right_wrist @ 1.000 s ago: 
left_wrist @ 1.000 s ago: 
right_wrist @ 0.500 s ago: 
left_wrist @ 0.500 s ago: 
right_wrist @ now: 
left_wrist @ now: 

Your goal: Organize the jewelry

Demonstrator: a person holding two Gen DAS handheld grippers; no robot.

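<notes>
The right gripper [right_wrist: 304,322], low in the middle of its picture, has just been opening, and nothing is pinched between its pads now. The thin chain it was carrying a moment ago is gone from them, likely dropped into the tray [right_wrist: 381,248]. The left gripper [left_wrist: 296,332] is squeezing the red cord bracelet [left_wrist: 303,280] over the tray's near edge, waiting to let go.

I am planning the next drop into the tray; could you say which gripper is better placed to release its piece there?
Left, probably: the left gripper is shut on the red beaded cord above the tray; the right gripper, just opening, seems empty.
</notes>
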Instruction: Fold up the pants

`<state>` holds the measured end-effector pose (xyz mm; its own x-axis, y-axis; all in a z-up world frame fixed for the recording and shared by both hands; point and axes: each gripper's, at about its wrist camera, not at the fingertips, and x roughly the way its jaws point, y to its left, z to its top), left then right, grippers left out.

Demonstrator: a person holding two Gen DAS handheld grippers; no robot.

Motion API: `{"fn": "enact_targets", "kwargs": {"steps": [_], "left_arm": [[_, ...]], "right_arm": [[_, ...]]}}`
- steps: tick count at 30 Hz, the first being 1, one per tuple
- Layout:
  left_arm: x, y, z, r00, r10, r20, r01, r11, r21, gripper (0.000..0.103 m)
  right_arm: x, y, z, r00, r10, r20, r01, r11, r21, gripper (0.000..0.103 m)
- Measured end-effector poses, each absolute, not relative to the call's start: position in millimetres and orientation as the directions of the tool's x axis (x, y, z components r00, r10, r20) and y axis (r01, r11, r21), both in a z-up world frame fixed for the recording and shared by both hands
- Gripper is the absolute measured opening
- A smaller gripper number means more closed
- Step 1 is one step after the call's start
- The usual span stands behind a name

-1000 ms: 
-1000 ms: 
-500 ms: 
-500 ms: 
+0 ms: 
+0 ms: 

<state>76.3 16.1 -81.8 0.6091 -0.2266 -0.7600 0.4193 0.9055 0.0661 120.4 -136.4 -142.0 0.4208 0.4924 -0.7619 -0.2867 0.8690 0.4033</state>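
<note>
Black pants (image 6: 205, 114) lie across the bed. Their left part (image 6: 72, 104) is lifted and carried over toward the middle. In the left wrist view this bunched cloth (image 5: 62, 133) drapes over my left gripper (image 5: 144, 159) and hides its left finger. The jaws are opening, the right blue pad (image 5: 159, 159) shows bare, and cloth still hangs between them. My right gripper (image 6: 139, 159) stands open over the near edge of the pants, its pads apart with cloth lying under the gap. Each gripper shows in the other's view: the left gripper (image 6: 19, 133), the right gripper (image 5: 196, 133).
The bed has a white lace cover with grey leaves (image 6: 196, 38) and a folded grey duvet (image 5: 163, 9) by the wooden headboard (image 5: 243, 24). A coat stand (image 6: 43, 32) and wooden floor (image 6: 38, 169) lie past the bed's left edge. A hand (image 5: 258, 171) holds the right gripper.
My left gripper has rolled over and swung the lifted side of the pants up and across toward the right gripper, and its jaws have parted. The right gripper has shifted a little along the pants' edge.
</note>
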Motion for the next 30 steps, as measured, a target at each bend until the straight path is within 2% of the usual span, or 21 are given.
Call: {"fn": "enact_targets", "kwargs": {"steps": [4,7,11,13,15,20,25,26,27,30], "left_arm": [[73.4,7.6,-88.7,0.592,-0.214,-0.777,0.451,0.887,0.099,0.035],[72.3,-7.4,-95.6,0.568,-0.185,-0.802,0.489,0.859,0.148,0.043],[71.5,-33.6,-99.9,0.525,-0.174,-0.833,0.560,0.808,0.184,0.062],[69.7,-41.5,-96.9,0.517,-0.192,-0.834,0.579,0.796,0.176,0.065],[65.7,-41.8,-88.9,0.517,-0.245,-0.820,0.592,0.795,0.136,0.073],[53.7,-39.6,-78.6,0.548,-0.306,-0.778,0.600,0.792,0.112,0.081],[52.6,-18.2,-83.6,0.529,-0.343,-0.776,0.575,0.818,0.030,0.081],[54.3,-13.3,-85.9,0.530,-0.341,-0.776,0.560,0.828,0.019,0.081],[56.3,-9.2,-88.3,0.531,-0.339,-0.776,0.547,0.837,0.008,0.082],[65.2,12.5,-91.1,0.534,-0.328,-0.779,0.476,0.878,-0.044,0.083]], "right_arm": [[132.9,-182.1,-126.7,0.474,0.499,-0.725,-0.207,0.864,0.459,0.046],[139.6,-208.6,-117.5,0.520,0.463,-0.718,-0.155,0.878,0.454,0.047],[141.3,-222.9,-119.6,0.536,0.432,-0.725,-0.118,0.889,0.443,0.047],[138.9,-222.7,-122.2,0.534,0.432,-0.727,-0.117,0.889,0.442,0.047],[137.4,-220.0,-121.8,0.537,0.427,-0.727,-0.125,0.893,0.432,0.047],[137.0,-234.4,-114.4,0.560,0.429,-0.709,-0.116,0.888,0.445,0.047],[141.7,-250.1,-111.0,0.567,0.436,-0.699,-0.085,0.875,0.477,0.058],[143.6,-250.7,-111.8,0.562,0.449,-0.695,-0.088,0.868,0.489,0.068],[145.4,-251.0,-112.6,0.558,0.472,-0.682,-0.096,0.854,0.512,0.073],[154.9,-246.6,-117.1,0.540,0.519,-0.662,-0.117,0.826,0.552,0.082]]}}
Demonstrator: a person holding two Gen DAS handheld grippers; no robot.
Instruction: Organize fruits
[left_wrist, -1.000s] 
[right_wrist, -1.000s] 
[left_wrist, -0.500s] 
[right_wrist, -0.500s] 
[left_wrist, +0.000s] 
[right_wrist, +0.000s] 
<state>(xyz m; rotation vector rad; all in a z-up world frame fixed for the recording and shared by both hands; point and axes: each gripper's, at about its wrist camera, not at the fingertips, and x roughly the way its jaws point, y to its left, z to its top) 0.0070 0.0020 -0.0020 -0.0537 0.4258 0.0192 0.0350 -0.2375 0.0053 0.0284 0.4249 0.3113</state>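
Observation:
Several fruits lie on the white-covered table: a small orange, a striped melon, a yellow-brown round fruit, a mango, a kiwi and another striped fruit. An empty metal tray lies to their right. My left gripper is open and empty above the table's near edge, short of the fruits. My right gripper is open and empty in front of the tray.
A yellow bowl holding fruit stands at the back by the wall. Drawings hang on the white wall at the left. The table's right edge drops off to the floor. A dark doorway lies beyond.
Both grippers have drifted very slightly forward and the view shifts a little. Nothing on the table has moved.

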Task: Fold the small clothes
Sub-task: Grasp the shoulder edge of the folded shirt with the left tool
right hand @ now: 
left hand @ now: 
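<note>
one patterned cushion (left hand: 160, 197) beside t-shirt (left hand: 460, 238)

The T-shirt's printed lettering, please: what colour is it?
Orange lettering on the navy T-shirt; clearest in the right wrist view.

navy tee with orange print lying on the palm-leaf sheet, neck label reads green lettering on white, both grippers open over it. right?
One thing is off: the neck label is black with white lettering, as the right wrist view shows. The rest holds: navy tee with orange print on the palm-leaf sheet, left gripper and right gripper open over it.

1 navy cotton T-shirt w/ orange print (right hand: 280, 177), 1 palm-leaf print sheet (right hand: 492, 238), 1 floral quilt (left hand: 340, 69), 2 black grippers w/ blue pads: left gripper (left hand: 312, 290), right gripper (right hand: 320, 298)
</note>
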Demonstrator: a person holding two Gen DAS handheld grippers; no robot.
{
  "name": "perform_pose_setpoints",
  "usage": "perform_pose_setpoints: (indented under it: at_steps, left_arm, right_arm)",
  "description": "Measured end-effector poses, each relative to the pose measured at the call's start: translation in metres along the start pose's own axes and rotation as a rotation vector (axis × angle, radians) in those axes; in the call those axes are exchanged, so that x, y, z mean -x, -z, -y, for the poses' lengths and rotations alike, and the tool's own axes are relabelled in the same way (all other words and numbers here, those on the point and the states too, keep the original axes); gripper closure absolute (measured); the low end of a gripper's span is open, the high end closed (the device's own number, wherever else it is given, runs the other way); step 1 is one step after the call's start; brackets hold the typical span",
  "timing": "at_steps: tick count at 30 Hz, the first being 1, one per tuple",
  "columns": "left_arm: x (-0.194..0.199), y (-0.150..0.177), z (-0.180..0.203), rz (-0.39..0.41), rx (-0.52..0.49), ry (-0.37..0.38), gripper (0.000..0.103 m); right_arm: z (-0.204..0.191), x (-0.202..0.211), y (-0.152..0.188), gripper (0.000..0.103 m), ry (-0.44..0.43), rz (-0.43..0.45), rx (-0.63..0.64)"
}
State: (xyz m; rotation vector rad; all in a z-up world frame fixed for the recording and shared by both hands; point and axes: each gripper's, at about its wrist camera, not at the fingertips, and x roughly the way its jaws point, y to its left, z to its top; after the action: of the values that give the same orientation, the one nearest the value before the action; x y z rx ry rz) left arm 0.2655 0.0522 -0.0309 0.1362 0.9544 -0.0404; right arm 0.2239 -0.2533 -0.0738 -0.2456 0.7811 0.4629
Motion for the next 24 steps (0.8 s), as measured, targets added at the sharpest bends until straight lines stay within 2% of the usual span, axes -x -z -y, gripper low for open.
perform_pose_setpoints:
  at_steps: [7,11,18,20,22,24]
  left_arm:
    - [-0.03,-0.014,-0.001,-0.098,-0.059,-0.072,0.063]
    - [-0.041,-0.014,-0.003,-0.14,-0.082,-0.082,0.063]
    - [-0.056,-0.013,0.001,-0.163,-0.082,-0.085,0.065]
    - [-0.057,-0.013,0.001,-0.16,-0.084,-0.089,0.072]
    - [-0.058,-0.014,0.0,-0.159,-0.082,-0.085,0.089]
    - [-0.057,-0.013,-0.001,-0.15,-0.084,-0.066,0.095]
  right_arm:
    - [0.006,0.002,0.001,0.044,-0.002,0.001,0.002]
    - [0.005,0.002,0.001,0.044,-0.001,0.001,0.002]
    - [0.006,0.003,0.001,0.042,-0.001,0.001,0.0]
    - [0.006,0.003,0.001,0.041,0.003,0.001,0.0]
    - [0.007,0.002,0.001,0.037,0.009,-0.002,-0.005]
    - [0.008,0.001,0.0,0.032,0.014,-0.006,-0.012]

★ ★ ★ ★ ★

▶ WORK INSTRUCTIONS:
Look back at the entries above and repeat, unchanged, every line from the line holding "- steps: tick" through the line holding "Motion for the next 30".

▶ OUTPUT FOR THIS EXERCISE:
- steps: tick count at 30 Hz, the first being 1, one per tuple
- Layout:
  left_arm: x, y, z, r00, r10, r20, r01, r11, r21, gripper (0.000..0.103 m)
  right_arm: x, y, z, r00, r10, r20, r01, r11, r21, gripper (0.000..0.103 m)
- Measured end-effector poses, each absolute, not relative to the call's start: position in millimetres and orientation as the directions of the tool's x axis (x, y, z components r00, r10, r20) and y axis (r01, r11, r21), both in a z-up world frame fixed for the recording and shared by both hands
- Gripper is the absolute measured opening
- A smaller gripper number means more closed
- Step 1 is one step after the call's start
- The usual span stands behind a name

-1000 ms: 
-1000 ms: 
-500 ms: 
-500 ms: 
+0 ms: 
+0 ms: 

<state>76.3 16.1 -81.8 0.6091 -0.2266 -0.7600 0.4193 0.9055 0.0661 120.4 -136.4 -142.0 0.4208 0.4924 -0.7619 -0.2867 0.8690 0.4033</state>
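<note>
Black pants (image 6: 205, 114) lie across the bed. Their left part (image 6: 72, 104) is lifted and carried over toward the middle. In the left wrist view this bunched cloth (image 5: 62, 133) drapes over my left gripper (image 5: 144, 159) and hides its left finger. The jaws are opening, the right blue pad (image 5: 159, 159) shows bare, and cloth still hangs between them. My right gripper (image 6: 139, 159) stands open over the near edge of the pants, its pads apart with cloth lying under the gap. Each gripper shows in the other's view: the left gripper (image 6: 19, 133), the right gripper (image 5: 196, 133).
The bed has a white lace cover with grey leaves (image 6: 196, 38) and a folded grey duvet (image 5: 163, 9) by the wooden headboard (image 5: 243, 24). A coat stand (image 6: 43, 32) and wooden floor (image 6: 38, 169) lie past the bed's left edge. A hand (image 5: 258, 171) holds the right gripper.
My left gripper has rolled over and swung the lifted side of the pants up and across toward the right gripper, and its jaws have parted. The right gripper has shifted a little along the pants' edge.
</note>
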Motion for the next 30 steps, as measured, a target at each bend until the straight path is within 2% of the usual span, or 21 are given.

This output has come to an end.